Pablo Torregrosa Gracia - Barcelona

 
 
Leo en su diario, El País edición de Barcelona, una información sobre los problemas que tienen los centros públicos de enseñanza de Cataluña debido a la llegada masiva de alumnos de origen inmigrante. Nada de lo que allí se expone es nuevo. Trabajo en un centro público del Maresme y desde hace años la Generalitat nos reduce cada curso el número de profesores, a pesar de que en muchas ocasiones se sobrepasa el número máximo de alumnos por aula.

La Generalitat "garantiza que se atenderá a todos los niños llegados fuera de plazo". Pues no faltaría más. Eso sí, en escuelas públicas y abarrotando las aulas. Este año no habrá profesores de Educación Compensatoria (enseñanza de la lengua para alumnos recién llegados), pero el consejero Artur Mas se ha exhibido públicamente y sin ningún rubor regalando banderitas catalanas a esos mismos niños a los que ha dejado sin profesores. Éste es el significado del "patriotismo" que nos reclaman los dirigentes de CiU.

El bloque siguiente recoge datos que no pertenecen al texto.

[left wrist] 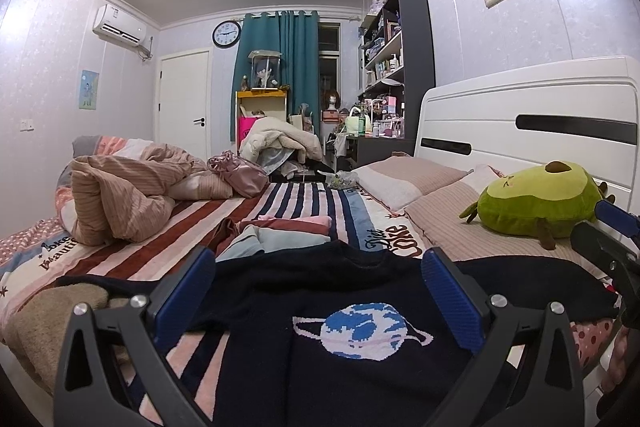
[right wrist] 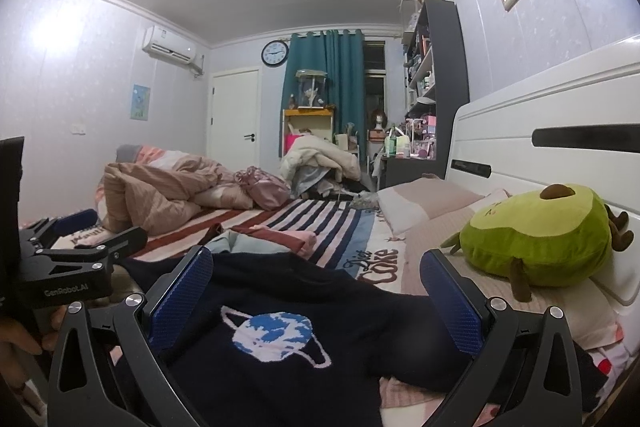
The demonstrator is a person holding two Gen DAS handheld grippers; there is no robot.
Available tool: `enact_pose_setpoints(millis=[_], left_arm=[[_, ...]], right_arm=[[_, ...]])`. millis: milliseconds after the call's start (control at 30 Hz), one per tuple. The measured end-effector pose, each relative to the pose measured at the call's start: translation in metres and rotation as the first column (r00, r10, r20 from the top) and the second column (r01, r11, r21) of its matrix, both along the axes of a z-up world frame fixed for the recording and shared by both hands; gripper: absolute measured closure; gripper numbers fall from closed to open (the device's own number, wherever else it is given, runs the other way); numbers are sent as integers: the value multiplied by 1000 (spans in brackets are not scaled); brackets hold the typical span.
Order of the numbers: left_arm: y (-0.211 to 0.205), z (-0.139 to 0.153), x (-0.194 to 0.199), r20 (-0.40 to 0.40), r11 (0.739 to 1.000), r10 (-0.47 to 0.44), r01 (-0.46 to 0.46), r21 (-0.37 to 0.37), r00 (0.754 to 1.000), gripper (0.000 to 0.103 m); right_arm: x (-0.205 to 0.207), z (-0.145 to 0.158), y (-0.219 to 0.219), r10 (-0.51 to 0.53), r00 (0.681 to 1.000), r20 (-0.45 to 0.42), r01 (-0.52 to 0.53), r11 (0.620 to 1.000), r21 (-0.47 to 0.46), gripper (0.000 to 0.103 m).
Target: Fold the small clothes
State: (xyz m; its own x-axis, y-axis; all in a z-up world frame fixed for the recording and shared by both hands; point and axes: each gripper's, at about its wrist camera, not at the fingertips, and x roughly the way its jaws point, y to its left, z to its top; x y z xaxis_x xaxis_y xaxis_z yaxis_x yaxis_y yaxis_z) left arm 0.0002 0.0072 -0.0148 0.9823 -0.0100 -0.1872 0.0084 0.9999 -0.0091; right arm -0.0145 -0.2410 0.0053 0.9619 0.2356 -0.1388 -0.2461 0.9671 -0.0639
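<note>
Navy knit sweater (left wrist: pixel 320 291) with a planet motif lies spread flat at the bed's (left wrist: pixel 304 195) near edge, its hem cut off by both frames. Left gripper (left wrist: pixel 320 291) and right gripper (right wrist: pixel 318 297) hover over it, fingers wide, gripping nothing. Folded clothes (left wrist: pixel 288 233) sit just beyond, partly hidden behind the sweater. Avocado plush (right wrist: pixel 536 239) rests by the headboard (right wrist: pixel 560 115).

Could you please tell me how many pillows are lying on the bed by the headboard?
2: a near pillow beside the avocado plush, and a far pillow beyond it toward the desk. Others may be hidden behind the plush.
</note>
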Motion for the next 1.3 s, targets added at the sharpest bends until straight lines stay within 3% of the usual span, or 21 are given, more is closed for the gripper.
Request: enact_pose_setpoints(millis=[233,467,700,867,967,1033,1133,1200,1233,1300], left_arm=[[3,-5,6,-22,1000,6,-6,0,1000,1],[26,-14,29,-89,1000,22,-23,-9,996,1],[138,-16,69,-239,991,43,-71,-112,970,1],[225,-29,102,-386,974,109,-176,-140,916,3],[273,-44,116,-457,956,116,-224,-190,882,10],[304,-54,122,-495,932,123,-272,-241,860,11],[340,-69,127,-533,900,120,-318,-298,837,11],[361,-83,130,-563,865,80,-338,-371,823,17],[373,-92,134,-576,834,49,-351,-425,816,25],[388,-104,141,-585,799,6,-356,-484,811,28]], right_arm=[[-1,-3,16,4,1000,-19,-5,1000,-7,0],[30,-22,52,80,994,-71,-80,997,10,0],[93,-51,103,235,955,-180,-230,972,50,0],[139,-71,126,289,924,-252,-281,957,65,0],[160,-84,142,359,881,-309,-344,933,106,0],[178,-99,161,443,816,-371,-421,896,145,0],[194,-112,188,478,779,-406,-455,876,159,0],[204,-119,210,500,758,-419,-477,863,169,13],[210,-121,221,513,744,-429,-488,855,176,13],[216,-127,235,531,729,-432,-503,844,188,13]])
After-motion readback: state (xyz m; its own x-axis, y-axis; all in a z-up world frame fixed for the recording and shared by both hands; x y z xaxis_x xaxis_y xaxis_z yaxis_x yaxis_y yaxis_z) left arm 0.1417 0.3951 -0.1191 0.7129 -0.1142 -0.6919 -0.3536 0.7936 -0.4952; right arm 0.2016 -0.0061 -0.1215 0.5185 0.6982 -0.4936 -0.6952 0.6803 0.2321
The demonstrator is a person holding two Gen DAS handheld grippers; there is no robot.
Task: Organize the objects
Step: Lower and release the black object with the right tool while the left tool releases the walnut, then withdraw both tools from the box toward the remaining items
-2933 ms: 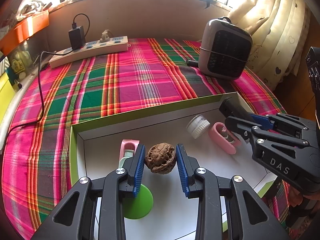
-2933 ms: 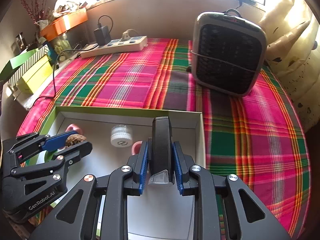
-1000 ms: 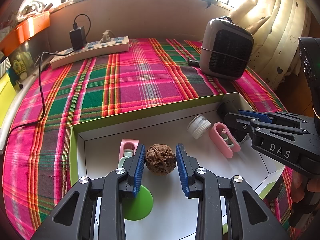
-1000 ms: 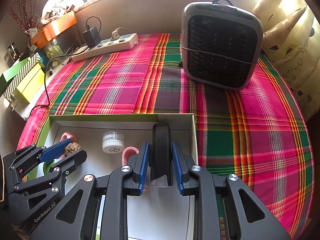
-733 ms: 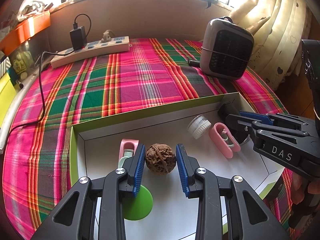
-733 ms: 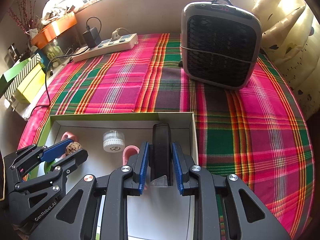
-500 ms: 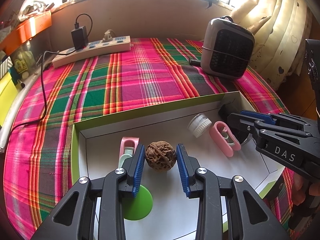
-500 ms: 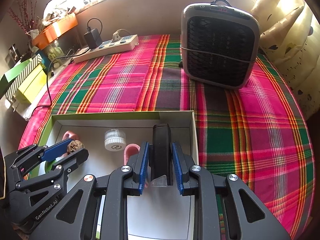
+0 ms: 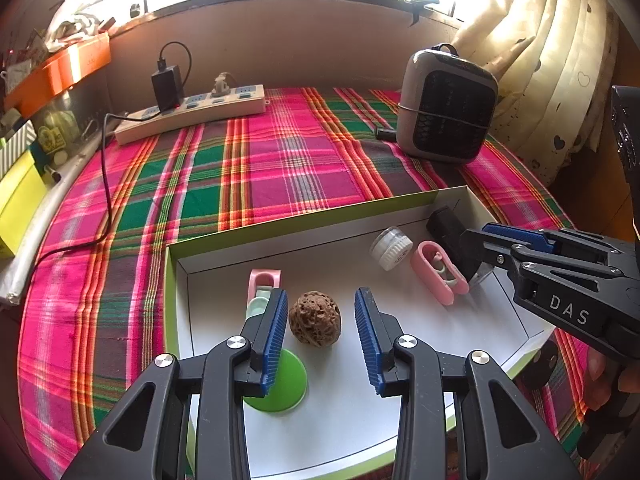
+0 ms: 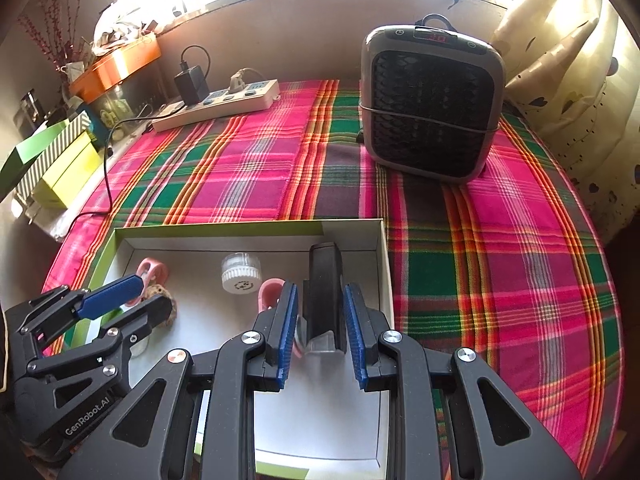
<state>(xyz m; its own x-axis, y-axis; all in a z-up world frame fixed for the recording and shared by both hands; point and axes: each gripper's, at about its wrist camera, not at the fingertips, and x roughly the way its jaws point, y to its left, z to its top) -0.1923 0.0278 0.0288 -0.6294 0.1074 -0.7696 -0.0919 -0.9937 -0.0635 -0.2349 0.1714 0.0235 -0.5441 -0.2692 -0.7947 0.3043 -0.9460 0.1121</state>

Cuando creo que se equivoca su diario es al hablar de "imprevisión". No hay tal, sino una decisión consciente y premeditada de degradar la escuela pública catalana mientras se disparan las subvenciones a centros privados "de élite" para alumnos de familias acomodadas. Y esto es algo que los ciudadanos de Cataluña deberían plantearse el próximo 16 de noviembre: si quieren para sus hijos una escuela pública y, por extensión, unos servicios públicos gratuitos y de calidad o si, una vez más, acabaremos conformándonos con que nos regalen una banderita catalana.